Des précisions importantes à l’amendement Marseille

Le dispositif adopté au Sénat est amendé sur plusieurs points. D’abord, les titulaires sont élargis, puisque seront considérées comme confidentielles « les consultations juridiques rédigées par un juriste d’entreprise, ou, à sa demande et sous son contrôle, par un membre de son équipe placé sous son autorité ». Le juriste d’entreprise, ou le membre de son équipe, devront justifier du suivi de formations initiales et continues en déontologie et être titulaire d’un master en droit ou d’un diplôme équivalent. Le député Modem Philippe Latombe a souligné le caractère contraignant de cette condition, certains juristes d’entreprise n’ayant qu’une maîtrise.

Pour être protégées, les consultations devront être à destination des organes de direction, d’administration ou de surveillance, porter la mention « confidentiel – consultation juridique juriste d’entreprise » et faire l’objet d’une traçabilité particulière. Les documents seront protégés dans les procédures ou litiges « en matière civile, commerciale ou administrative », la confidentialité n’étant « pas opposable dans le cadre d’une procédure pénale ou fiscale ».

Le juge des libertés et de la détention (JLD) pourra être saisi dans les quinze jours pour contester la confidentialité de ces documents, notamment si ces « documents auraient eu pour finalité d’inciter ou de faciliter la commission des manquements » visée par la procédure administrative concernée. L’ordonnance du JLD sera susceptible d’appel, avec une décision alors rendue dans les trois mois. Dans cette procédure, l’entreprise doit être représentée par un avocat, gage supplémentaire donné à cette profession.

Le fait d’apposer frauduleusement la mention : « confidentiel – consultation juridique – juriste d’entreprise » sur un document sera passible des peines prévues pour « faux et usage de faux » (trois ans d'emprisonnement et de 45 000 euros d'amende). Enfin, les modalités d’application seront précisées par décret en Conseil d’État, et « notamment les conditions dans lesquelles l’entreprise assure l’intégrité des documents jusqu’à la décision de l’autorité judiciaire ».

Une CMP en octobre ?

L’amendement a été largement adopté, les groupes Renaissance, Modem, Horizons et LR votant pour, la NUPES contre et le RN, en retrait dans les débats, s’abstenant. L’AFJE, l’ANJB et le Cercle Montesquieu ont souligné l’importance de ce vote : « l’attractivité de la place de droit française sera substantiellement renforcée ». Si la matière pénale reste exclue, c’est une avancée importante.
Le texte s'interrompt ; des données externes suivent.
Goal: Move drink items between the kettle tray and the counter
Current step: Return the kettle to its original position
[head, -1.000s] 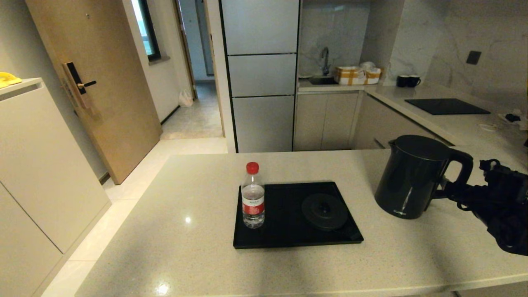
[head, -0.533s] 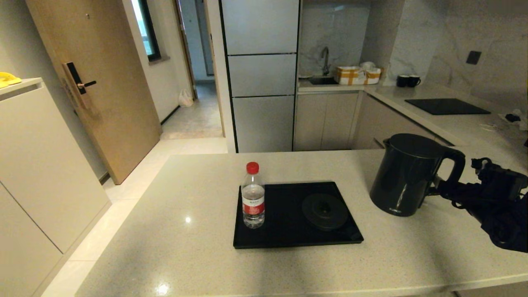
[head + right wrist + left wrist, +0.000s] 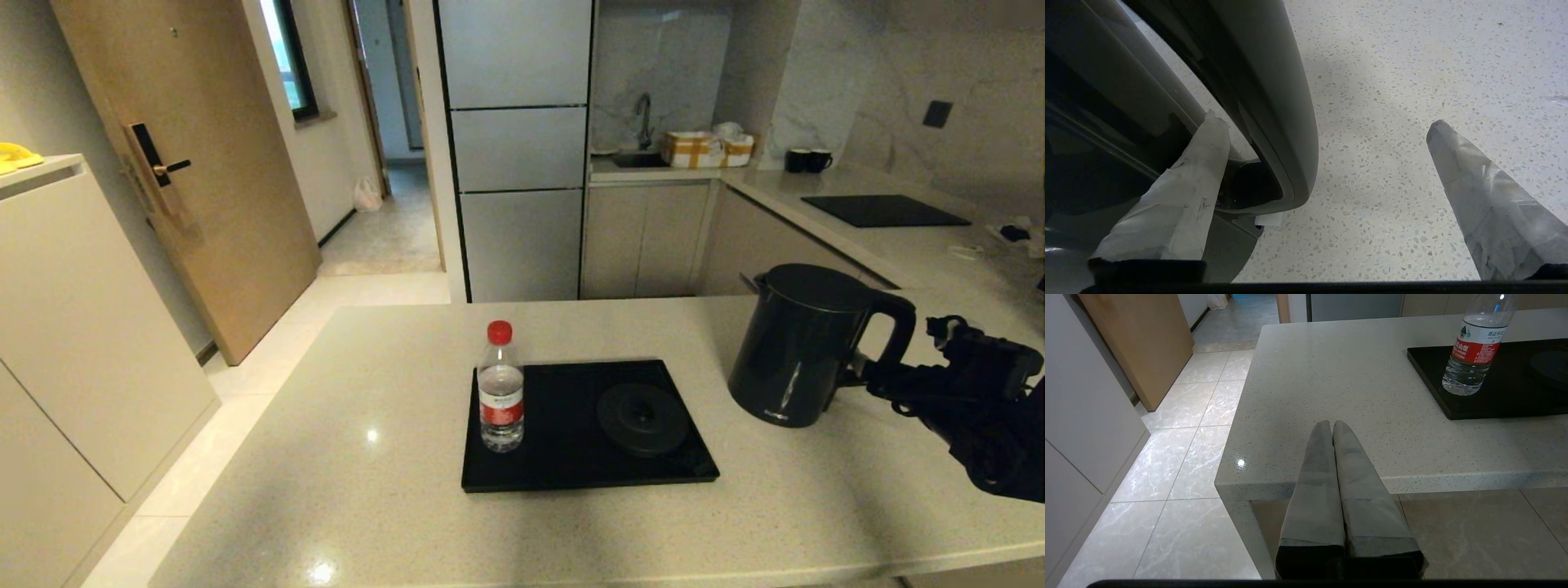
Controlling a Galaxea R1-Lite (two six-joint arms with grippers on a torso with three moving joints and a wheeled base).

L’amendement devrait passer l’étape de la commission mixte paritaire, les deux assemblées s’étant accordées sur le principe. Cette CMP ne devrait pas avoir lieu avant octobre, les élections sénatoriales gelant en partie le calendrier parlementaire. Toutefois, une ombre demeure : comme l’a souligné la députée socialiste Cécile Untermaier, le lien de l’amendement avec l’article 19 est tenu. Il se pourrait donc que le conseil constitutionnel le censure comme cavalier législatif.